Tutorial

Introduction

Information, not CRUD

Datomic models information. Information is stored in fine-grained datoms, as opposed to coarse-grained tables or documents. Information accumulates over time. Information is not forgotten as a side effect of acquiring new information.

This is in stark contrast with the Create/Read/Update/Delete (CRUD) paradigm:

CRUDDatomic
CreateAssert
ReadRead
UpdateAccumulate
DeleteRetract
  • Assertions are granular statements of fact.
  • Reads are always peformed against an immutable database value at a particular point in time. Time is globally ordered in a database by ACID transactions.
  • New transactions only Accumulate new data. Existing datoms never change.
  • Retractions state than an assertion no longer holds at some later point in time. The original assertion remains unchanged.

Assert/Read/Accumulate/Retract (ARAR) should be pronounced doubled and in a pirate voice "Ar Ar Ar Ar".

Iterative Development

Datomic is uniquely suited for iterative development. Change is easy, due to the granular data model and small but powerful schema. And change is always tracked within the database itself, so you do not need a parallel infrastructure of version-controlled migration files as your application evolves.

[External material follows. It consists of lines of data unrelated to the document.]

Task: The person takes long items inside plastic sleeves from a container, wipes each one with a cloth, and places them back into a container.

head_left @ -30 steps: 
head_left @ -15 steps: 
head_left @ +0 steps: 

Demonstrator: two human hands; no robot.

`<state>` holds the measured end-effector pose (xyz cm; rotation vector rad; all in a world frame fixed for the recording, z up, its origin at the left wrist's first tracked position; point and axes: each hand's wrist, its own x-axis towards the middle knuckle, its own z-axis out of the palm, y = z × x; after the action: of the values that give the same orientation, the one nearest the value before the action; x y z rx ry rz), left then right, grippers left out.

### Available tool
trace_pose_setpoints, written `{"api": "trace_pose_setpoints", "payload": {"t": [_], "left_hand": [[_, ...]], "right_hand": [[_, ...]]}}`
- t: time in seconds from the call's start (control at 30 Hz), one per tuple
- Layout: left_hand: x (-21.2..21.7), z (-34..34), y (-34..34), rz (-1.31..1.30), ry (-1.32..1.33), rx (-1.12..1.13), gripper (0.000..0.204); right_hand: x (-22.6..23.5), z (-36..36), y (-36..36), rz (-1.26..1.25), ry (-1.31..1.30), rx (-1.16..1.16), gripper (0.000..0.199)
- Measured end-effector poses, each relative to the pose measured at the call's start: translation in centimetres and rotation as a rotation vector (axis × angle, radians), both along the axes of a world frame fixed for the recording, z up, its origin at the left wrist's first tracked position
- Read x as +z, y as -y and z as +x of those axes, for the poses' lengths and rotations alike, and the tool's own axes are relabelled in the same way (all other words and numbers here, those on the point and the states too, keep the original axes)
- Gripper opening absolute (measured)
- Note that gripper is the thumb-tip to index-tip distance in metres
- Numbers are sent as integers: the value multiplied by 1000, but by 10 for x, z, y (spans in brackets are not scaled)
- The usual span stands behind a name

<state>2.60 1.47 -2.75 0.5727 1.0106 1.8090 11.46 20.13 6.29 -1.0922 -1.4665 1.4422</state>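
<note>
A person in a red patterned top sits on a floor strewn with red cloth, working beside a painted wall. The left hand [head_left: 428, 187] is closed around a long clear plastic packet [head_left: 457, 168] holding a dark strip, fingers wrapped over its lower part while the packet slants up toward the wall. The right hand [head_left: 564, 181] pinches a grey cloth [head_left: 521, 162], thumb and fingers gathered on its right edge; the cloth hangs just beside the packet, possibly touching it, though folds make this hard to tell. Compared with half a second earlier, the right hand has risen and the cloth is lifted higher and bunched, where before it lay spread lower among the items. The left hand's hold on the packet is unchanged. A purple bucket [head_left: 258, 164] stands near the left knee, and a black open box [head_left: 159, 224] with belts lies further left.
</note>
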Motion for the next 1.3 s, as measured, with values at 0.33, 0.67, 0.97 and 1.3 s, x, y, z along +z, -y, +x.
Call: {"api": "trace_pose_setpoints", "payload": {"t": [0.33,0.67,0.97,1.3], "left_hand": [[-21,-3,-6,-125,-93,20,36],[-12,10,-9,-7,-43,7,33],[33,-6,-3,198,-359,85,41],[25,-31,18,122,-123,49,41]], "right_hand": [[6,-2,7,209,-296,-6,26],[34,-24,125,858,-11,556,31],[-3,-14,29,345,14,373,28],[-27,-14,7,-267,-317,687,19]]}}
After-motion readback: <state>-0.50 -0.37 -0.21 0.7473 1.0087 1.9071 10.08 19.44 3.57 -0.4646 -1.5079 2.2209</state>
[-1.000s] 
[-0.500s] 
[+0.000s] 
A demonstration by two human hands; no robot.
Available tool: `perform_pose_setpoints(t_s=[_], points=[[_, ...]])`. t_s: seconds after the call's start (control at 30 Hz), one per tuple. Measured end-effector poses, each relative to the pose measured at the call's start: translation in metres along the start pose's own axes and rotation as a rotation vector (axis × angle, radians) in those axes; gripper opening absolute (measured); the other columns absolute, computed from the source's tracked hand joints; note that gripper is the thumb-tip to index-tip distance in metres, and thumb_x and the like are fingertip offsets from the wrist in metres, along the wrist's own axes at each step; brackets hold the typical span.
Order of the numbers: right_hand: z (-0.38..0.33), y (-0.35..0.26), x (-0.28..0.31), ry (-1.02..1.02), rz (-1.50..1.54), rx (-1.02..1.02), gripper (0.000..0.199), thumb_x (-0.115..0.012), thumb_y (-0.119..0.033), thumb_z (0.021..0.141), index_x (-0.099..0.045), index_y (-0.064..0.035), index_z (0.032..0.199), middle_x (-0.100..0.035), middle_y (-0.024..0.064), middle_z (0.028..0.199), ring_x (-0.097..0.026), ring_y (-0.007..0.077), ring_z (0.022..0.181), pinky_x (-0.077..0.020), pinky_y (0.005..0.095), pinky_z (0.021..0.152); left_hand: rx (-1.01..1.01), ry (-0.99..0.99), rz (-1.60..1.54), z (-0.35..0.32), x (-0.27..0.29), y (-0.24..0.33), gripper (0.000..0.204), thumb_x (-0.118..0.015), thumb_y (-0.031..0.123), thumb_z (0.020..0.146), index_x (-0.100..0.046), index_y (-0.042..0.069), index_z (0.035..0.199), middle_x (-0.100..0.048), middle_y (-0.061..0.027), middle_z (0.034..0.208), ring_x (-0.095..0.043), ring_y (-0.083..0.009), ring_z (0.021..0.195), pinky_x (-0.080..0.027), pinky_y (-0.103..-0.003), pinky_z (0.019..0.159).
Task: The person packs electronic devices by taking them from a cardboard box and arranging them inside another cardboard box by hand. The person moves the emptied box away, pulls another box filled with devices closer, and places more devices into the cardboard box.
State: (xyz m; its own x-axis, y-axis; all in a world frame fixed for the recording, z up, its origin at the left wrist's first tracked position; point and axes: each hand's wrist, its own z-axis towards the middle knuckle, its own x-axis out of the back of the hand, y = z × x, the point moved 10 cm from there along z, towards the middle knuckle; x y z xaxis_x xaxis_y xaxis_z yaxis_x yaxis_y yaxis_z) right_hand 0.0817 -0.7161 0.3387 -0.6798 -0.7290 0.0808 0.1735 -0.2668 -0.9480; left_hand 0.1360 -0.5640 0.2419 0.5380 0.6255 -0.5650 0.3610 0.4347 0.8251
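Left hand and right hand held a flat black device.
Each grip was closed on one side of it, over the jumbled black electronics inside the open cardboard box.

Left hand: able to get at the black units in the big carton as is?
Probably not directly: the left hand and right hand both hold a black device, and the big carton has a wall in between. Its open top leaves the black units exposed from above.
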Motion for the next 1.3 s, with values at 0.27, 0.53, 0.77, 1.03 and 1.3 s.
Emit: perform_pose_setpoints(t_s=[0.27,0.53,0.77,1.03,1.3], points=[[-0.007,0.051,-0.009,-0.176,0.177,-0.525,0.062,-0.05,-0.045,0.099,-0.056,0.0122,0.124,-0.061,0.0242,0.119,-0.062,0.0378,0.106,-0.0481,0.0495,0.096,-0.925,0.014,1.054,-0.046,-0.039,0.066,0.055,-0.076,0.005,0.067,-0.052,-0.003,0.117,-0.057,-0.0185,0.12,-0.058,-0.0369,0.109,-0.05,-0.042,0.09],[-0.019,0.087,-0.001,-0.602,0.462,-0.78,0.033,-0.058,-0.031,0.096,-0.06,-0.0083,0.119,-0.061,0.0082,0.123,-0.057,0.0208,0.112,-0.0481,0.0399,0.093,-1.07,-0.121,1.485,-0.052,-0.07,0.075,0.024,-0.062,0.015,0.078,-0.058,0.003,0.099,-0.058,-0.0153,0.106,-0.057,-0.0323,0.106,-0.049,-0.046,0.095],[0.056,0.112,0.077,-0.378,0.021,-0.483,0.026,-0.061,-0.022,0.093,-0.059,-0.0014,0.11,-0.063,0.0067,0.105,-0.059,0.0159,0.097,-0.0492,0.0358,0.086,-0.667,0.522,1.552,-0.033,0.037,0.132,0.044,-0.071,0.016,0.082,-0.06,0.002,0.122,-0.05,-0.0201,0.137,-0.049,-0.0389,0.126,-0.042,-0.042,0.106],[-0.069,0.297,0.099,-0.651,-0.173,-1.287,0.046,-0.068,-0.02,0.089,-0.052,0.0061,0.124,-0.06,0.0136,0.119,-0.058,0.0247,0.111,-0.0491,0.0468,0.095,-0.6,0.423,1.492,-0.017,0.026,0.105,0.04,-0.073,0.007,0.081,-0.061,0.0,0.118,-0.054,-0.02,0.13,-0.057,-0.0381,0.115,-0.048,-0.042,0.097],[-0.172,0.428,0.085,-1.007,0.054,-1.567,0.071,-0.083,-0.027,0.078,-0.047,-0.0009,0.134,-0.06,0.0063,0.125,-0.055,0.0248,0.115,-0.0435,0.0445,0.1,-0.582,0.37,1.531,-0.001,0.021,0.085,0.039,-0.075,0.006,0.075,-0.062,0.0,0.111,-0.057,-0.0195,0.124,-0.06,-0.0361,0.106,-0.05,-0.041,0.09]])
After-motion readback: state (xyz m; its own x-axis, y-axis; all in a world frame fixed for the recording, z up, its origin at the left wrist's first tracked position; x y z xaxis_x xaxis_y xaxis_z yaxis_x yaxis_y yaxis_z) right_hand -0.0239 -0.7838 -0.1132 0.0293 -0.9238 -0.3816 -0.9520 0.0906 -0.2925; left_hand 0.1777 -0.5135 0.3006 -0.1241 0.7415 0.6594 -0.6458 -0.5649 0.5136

The examples in this tutorial will use Clojure, a language that is also particularly strong at interactive development. You will see data modeling, transactions, query, and multiple evolutionary steps all performed within a single REPL (read-eval-print loop) session.

Using the Tutorial

This tutorial will demonstrate iteratively building an inventory database. We will start from a blank slate and show how you can rapidly iterate as you model your domain.

Example data is shown in this tutorial in the Extensible Data Notation.

If you have followed the Getting Stared instructions in Clojure up through First Query, then you are already positioned at a REPL ready to go. If not, you will need to

Now let's get started.

Assertion

List and Map Forms

An assertion adds a single atomic fact to Datomic. Assertions are represented by ordinary data structures (lists or maps). Our inventory database will need to have enumerated types for various product attributes such as color, so let's start with a list that asserts the color green:

[:db/add "foo" :db/ident :green]
  • :db/add specifies that this is an assertion
  • "foo" is a temporary entity id for the new entity
  • :db/ident is an attribute used for programmatic identifiers
  • :green is the datom's value

The same datom can be represented by a map:

{:db/ident :green}

Maps imply (and are equivalent to) a set of assertions, all about the same entity.

Transactions

Datomic databases are updated via ACID transactions, which add a set of datoms to the database. Execute the code below at the Clojure REPL to add colors to the inventory database in a single transaction.

The transaction below adds four colors to the database.

  (<!! (client/transact
        conn 
        {:tx-data [{:db/ident :red}
                   {:db/ident :green}
                   {:db/ident :blue}
                   {:db/ident :yellow}]}))
=> ;; returns a big map

Client transactions are asynchronous and return a core.async channel. Here we have used the channel take operator <!! to block the REPL thread until the transaction result is available.

A successful transaction returns a map with information about the transaction and the state of the database. We will explore this more later.

Programming with Data

In addition to colors, our inventory database will also track sizes and types of items. Since we are programming with data, it is easy to write a helper function to make these transactions more concise. The make-idents function shown below will take a collection of keywords, and return transaction-ready maps.

(defn make-idents
  [x]
  (mapv #(hash-map :db/ident %) x))

You can quickly see that this works by trying it out at the REPL:

(def sizes [:small :medium :large :xlarge])
(make-idents sizes)
=> [#:db{:ident :small} #:db{:ident :medium} 
    #:db{:ident :large} #:db{:ident :xlarge}]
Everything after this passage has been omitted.